得到了颜稚的鼓励,陆文苓终于鼓起勇气,把那段尘封于记忆深处的往事娓娓道来。
“你还记得我上次说过的,怀疑钱氏与我母亲的死有关吗?”
“记得,莫非这一趟你得到了确凿的证据?”
“没错,这段时间我每日都给钱氏请安,也就有机会近距离接触她。然后,我就发现她有饮茶的习惯。我对茶道略有研究,不过也没能认出她喝的是什么品种。后来让灵儿在府上四处打听,才知道那是钱氏娘家特产的茶叶,整个洑水镇或许就只有她和张宪能够搞到。但正是因为那茶的特殊香气,让我想起了小时候有段时间母亲也有喝过那茶。我那时觉得好闻还问过母亲,她只道是外面送来的,说我还小不能喝。现在仔细想来,母亲正是开始喝了那茶之后身体才一步步变得衰弱的……”
颜稚不由得瞠目结舌,没想到钱氏的阴谋真就那么早开始了。
无极听了之后觉得十分熟悉,便说道:“我知道有种慢性毒药,掺入食物之中不会让人察觉,日积月累之下人就会体虚致死,就算大夫把脉也只会诊出是过度劳累。”
这是他小时候在宫里听说过的事实,先皇的一位宠妃就是这么被慢慢毒死的,后来还是那下毒之人在别的妃子身上故技重施被人发现,这才真相大白。
“母亲后期确实是体虚得很,连床都下不了。”陆文苓回忆起母亲生前大部分时间都满脸苍白、有气无力地躺在床上的情形,强忍着心痛才没让泪水流出。
“做多了坏事总归是有报应的,钱氏的报应只是来得比较晚,但我相信一定会比常人的更加猛烈!”
颜稚对陆文苓母亲的遭遇感到十分痛心,若是这个时代的医学技术发达一些,或许她也就不会在那么年幼的时候失去母亲吧。
为了不让陆文苓继续为往事伤心,颜稚便转移话题道:“怎么没听你说起陆文芷,她现在怎么样了?”
“陆之祥现在每天沉溺于美色之中,加上对钱氏的失望,转而对陆文芷也不怎么关心了。
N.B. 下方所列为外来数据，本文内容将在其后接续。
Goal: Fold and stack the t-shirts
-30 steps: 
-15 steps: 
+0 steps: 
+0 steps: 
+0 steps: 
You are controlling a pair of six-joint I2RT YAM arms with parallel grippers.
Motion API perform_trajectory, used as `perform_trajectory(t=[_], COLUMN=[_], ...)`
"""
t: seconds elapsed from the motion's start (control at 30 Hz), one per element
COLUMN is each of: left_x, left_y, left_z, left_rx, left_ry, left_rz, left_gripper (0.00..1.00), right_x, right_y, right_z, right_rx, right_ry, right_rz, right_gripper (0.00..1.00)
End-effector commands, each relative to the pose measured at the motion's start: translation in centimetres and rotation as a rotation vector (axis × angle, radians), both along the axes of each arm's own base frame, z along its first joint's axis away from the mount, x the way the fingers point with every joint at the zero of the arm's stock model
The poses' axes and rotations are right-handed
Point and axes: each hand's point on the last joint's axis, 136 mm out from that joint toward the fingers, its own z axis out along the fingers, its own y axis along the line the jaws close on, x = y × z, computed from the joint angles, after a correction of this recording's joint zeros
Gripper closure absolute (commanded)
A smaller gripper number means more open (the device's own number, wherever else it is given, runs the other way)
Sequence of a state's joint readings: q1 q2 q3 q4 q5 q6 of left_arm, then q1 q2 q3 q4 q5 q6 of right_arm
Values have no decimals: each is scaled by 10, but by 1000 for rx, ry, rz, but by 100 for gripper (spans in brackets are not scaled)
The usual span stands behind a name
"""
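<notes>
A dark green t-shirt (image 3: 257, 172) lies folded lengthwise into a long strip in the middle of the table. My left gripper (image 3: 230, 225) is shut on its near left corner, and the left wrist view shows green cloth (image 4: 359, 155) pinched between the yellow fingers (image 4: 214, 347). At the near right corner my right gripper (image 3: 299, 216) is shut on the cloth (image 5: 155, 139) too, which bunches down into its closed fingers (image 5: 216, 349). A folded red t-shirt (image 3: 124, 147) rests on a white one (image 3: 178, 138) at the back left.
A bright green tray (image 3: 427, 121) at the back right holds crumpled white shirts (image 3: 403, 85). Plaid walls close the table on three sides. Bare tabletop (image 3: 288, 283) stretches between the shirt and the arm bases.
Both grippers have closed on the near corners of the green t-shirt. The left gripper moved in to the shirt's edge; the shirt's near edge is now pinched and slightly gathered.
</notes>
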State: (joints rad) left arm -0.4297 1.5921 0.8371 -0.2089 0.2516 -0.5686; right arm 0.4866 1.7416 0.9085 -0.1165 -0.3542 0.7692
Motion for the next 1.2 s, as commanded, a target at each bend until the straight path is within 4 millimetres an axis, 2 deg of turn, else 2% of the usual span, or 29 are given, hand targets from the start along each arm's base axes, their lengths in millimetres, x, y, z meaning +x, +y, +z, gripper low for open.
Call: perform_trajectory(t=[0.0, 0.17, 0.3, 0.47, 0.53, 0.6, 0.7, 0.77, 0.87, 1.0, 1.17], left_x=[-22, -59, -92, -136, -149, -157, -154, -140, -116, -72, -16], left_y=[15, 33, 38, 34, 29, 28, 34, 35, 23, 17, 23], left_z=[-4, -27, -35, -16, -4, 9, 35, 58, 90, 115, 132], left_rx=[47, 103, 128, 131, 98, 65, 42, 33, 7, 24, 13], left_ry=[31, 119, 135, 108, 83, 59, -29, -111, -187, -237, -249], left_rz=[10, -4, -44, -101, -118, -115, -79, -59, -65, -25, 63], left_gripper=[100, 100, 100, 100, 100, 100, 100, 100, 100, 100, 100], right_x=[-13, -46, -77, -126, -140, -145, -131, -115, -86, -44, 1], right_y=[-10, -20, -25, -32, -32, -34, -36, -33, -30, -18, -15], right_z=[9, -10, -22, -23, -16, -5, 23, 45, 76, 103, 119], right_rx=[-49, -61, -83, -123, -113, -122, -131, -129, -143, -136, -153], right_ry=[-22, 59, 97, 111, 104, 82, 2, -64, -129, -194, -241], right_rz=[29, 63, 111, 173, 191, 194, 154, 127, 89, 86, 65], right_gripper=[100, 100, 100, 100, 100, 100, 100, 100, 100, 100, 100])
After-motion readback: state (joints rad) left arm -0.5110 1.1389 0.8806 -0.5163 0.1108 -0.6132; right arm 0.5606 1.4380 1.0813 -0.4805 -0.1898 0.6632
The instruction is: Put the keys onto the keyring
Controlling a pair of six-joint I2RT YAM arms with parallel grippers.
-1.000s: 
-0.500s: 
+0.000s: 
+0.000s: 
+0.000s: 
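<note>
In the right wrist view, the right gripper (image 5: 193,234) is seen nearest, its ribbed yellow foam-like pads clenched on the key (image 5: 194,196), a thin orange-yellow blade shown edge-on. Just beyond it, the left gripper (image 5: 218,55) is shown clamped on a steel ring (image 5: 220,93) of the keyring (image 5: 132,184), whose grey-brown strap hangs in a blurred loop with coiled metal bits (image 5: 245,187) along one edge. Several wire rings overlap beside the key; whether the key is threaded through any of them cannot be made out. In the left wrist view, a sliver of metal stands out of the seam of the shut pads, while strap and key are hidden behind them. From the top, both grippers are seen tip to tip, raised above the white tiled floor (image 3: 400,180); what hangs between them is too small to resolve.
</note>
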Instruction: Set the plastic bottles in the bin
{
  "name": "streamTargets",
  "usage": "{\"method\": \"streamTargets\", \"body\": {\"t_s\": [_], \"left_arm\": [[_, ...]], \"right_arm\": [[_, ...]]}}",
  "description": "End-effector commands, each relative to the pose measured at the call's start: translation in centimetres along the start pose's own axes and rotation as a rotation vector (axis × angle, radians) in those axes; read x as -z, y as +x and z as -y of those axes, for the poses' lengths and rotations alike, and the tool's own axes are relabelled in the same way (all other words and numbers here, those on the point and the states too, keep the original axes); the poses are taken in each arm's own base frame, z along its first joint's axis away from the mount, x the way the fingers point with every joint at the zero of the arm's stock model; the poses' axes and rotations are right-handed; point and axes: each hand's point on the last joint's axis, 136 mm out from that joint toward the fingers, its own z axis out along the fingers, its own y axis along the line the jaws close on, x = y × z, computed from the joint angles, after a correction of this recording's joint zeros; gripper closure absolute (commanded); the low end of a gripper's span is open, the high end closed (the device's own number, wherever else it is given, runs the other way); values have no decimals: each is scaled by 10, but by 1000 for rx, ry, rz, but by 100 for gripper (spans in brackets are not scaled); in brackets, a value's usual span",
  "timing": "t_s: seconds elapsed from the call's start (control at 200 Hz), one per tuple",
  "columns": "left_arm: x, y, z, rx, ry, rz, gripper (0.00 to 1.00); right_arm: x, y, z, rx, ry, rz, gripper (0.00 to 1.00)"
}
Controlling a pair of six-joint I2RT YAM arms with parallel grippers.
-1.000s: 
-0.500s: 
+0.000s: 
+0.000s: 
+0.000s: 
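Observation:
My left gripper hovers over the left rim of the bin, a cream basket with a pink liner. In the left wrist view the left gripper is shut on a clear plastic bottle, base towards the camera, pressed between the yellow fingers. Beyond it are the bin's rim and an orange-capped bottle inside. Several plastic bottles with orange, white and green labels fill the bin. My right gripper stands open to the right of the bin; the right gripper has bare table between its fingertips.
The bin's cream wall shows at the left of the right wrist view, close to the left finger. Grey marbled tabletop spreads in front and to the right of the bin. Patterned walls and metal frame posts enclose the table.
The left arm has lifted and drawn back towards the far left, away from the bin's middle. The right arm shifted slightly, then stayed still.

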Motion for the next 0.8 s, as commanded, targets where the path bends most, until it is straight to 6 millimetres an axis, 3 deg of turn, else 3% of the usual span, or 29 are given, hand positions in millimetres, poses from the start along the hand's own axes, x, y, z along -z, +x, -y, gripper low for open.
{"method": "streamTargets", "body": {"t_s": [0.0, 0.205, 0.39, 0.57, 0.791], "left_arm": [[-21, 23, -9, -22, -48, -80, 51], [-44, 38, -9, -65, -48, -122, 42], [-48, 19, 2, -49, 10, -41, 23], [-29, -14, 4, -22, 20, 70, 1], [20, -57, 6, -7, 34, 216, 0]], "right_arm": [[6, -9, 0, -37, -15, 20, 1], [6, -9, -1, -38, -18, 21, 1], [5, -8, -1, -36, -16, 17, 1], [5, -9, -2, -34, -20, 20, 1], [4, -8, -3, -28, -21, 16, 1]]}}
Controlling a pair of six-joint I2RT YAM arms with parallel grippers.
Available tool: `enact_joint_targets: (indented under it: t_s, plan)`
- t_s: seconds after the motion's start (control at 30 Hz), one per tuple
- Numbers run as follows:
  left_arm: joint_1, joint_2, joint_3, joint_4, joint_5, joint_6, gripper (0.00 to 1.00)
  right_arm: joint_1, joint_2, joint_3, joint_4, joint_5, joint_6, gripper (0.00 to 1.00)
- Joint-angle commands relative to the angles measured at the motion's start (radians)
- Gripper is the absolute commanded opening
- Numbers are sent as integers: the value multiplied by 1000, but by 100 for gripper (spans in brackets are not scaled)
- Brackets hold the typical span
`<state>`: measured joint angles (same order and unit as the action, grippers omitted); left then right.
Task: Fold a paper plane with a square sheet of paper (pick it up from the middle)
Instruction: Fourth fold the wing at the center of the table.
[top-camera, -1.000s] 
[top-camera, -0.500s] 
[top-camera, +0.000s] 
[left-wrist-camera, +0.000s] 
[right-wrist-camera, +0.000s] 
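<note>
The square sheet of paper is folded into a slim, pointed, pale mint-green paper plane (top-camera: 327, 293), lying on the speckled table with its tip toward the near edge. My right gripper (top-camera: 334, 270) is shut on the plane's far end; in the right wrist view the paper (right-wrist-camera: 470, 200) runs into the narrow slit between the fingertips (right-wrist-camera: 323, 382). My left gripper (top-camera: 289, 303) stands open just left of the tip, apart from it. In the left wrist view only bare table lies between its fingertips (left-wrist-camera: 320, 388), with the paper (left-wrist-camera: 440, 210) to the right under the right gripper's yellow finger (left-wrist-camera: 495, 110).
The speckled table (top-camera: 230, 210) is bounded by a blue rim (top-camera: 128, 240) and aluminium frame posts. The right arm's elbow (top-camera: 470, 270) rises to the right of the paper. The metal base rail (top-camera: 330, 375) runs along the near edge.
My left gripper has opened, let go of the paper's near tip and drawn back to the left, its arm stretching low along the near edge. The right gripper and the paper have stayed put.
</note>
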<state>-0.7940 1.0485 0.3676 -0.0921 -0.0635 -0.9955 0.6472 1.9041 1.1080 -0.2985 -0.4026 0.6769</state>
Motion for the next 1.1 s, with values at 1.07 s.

”
陆文芷几乎是每天把自己关在屋子里,对外界的事情不管不问,很难让人相信她就是以前那个对陆文苓分外刻薄的人。
“说到底,她也是钱氏追求地位利益的牺牲品,从小就被灌输着不正确的三观。”陆文苓只感觉陆文芷非常悲哀。
颜稚对此不予评价,毕竟她不是当事人,不清楚陆文苓与陆文芷之间的事情。
之后,陆文苓跟颜稚说了陆文芷是怎么害得她的亲事告吹的。
颜稚听了内心十分为陆文苓打抱不平,但看着陆文苓本人毫不在乎的样子便也就没说太多。
颜稚觉得现在的陆文苓在她看来比之前鲜活多了。她认为光是嘴上说心疼陆文苓是没用的,要真正做出实事,把钱氏做的恶告知天下才是对她眼前这个鲜活的有血有肉有感情的陆文苓最好的帮助。